18 of 19 people found the following review helpful.
No Generic Syrup
By Boz Hubris
If you like Sudden Fiction as a genre but not the usual silliness which accompanies it, this is the perfect union of very short fiction, craftsmanship and seriousness. Not always serious in tone but in effort. For the most part they are tender stories of rememberance, loss and the betterments of life. They are brief and dream-worthy, almost as if they were prose acting as poetry:
"Startled by a sharp pain, as if her hair were being pulled out, she woke up three or four times. But when she realized that a skein of her black hair was wound around the neck of her lover, she smiled to herself. In the morning, she would say, "My hair is this long now. When we sleep together, it truly grows longer."
Quietly she closed her eyes.
"I don't want to sleep. Why do we have to sleep? Even though we are lovers, to have to go to sleep, of all things!" On nights when it was all right for her to stay with him, she would say this, as if it were a mystery to her." from Sleeping Habit
Even when the stories are harsh they aren't beleagured with excess, but consequential life and its misgivings with some ironic humor interjected amongst the living ghosts. The same can be said for the norm: lush stories that are kindly felt but never over-sentimentalizations and mush. A great bed-side companion to make you dream better and wake a little more human.

14 of 16 people found the following review helpful.
Haiku as a short story
By Zack Davisson
This book is filled with over 100 short stories, most between 1 and 3 pages long. Each story is somewhat plotless, but is more of a brief character study. A quick sketch, at the most, that captures the essence of the character rather than the details. Each character and situation is a glimpse into the past, of Japan at that time. The stories have the quiet patience of a haiku, and the miniature perfection of a well-tended bonsai tree.
Like a haiku, the limitation of form requires that each sentence be important. There are no throw-away lines in any of the "Palm-of-the-Hand Stories." The sparse loveliness of the English language as used is interesting because the book is translated from Japanese. The book was translated by two translators, and each story is signed so you know who translated what. This allows for subtle variance in the stories.

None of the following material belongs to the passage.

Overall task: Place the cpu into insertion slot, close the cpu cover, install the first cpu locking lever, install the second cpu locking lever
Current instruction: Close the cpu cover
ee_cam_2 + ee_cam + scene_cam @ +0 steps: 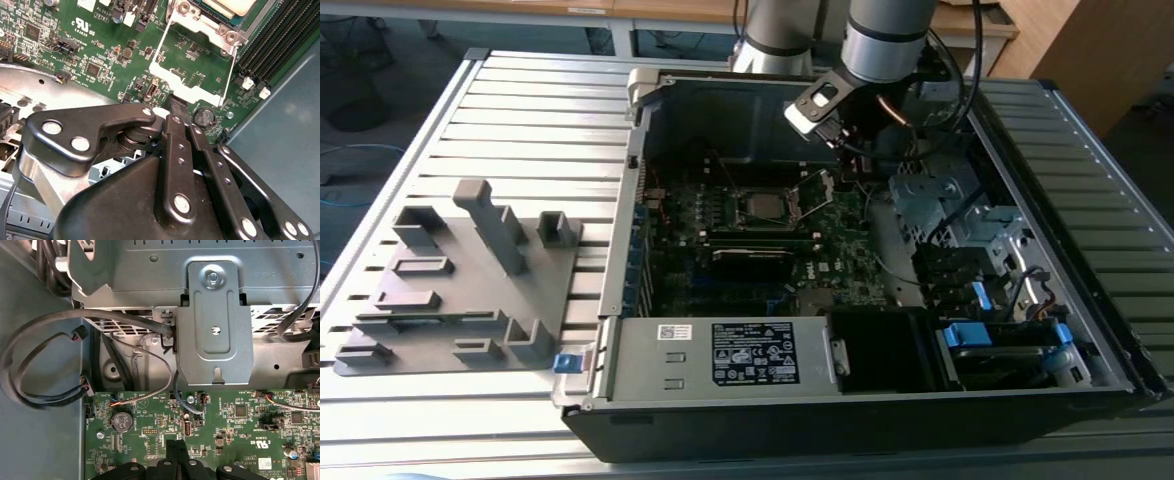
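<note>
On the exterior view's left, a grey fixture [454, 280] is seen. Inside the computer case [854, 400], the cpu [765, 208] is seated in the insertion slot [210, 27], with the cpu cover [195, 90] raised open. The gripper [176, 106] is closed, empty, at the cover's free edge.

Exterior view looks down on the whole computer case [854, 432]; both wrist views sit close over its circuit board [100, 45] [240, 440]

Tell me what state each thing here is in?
cpu: seated in the insertion slot.
cpu cover: open, tilted up off the cpu.
gripper: shut, empty, by the cover's free edge.
computer case: lying on its side, open.
</note>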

Kawabata is Japan's first Nobel prize winner. This is the first book by Kawabata that I have read, and I will be sure to seek other's out. A final recommendation, because of the length of the stories, I have found this to be one of the best bedside books I own. I can read a quick story before going to sleep.

6 of 8 people found the following review helpful.
The ideal coffee table book
By Nathan
When I read my first of Kawabata's palm of the hand stories I can't admit that I was hooked, but I was definately intrigued. On the edition I own there is an entire story on the back cover, and after reading it I could pull NO MEANING from it what so ever. I thought, like one of the other reviewers put it, that the story was pointless. I have come to learn a harsh lession however. If there is one thing that Kawabata's works are not it is pointless. Every part of every word is overflowing with meaning. The truly pitiful part about his work is that to someone ignorant of Japan and Japanese culture it is sometimes hard to grasp what the meaning is. The simple enjoyment I received from reading the stories helped to inspire me to learn more about the country. I am by no means saying that you can't realish every word of this collection without knowing Japan, but I am saying to attempt to fully UNDERSTAND some of them it is truely a desireable asset.